Although hatha yoga—the exercise-based yoga—has many physical benefits, such as flexibility and muscle strengthening, researchers from the University of Illinois wanted to find out how it impacted on brain health.
They took another look at 11 studies—where participants' brains were monitored with MRI scans while they took part in courses of yoga—and discovered the exercises were helping to maintain the hippocampus, which is associated with memory processing.
The hippocampus can shrink as we get older, affecting our ability to remember events, and it's often the first structure in the brain that deteriorates with dementia and Alzheimer's.

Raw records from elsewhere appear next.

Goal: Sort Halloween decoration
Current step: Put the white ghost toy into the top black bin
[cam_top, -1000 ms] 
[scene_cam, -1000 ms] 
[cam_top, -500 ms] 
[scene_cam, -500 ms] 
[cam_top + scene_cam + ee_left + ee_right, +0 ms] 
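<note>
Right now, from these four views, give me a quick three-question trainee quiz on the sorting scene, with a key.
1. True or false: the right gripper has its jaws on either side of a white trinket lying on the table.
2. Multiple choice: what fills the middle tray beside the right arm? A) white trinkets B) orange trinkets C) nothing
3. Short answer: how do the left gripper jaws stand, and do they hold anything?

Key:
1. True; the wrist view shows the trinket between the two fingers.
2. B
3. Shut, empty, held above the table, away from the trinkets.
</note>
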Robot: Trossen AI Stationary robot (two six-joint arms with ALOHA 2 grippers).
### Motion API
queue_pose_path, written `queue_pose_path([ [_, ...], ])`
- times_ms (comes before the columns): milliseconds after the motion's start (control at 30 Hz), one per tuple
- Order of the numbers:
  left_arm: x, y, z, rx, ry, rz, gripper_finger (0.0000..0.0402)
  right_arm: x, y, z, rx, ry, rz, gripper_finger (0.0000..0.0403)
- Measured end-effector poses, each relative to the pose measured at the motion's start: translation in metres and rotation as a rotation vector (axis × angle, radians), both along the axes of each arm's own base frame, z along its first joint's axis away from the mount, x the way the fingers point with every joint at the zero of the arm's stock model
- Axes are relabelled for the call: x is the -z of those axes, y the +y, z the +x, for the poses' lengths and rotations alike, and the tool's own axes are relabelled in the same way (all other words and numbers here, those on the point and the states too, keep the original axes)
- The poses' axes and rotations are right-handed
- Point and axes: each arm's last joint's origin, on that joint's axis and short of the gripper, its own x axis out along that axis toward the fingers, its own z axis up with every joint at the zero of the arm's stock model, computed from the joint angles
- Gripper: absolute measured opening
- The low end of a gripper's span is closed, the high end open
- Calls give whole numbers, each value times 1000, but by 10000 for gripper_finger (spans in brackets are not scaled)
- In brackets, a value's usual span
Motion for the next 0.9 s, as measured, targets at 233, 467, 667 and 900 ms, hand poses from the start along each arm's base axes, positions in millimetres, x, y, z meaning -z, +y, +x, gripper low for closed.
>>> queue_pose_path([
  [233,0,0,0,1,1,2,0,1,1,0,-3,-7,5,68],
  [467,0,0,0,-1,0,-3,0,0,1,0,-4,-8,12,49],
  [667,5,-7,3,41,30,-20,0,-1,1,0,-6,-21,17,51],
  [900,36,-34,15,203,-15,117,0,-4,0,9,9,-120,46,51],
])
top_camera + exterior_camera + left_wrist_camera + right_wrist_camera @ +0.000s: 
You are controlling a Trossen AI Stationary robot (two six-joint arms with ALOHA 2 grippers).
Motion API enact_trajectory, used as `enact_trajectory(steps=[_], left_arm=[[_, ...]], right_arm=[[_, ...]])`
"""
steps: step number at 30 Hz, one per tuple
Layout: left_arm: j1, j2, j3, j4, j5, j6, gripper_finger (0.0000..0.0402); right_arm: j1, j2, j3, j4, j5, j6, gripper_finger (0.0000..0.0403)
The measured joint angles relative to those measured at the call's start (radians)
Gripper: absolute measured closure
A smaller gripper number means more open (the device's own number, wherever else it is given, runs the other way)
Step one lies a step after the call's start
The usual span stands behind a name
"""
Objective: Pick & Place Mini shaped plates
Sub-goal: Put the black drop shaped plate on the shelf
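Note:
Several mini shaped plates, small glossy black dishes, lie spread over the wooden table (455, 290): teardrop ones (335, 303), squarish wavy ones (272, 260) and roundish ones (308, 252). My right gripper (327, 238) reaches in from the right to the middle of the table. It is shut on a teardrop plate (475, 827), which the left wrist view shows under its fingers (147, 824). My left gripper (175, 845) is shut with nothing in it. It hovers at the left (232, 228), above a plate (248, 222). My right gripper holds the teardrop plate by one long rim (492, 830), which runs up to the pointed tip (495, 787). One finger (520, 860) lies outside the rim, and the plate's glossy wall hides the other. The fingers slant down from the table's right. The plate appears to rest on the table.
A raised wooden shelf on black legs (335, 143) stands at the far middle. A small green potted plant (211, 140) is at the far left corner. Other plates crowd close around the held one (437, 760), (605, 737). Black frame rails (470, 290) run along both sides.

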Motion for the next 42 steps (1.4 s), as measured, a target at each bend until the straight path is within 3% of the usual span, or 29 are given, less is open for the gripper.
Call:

Another area of the brain, the amygdala, which helps regulate emotions, tended to be larger in yoga practitioners, as were the prefrontal cortex, cingulate cortex and some of the brain's networks.
The prefrontal cortex helps us plan and make decisions, the researchers said.
The brain's physical improvements were played out in cognitive tests where practitioners often outperformed people who didn't use the exercise.
The researchers were surprised by the results, which found that yoga was as good for brain health as aerobic exercise.
"Yoga isn't aerobic, so there must be other mechanisms leading to these brain changes", said researcher Neha Gothe.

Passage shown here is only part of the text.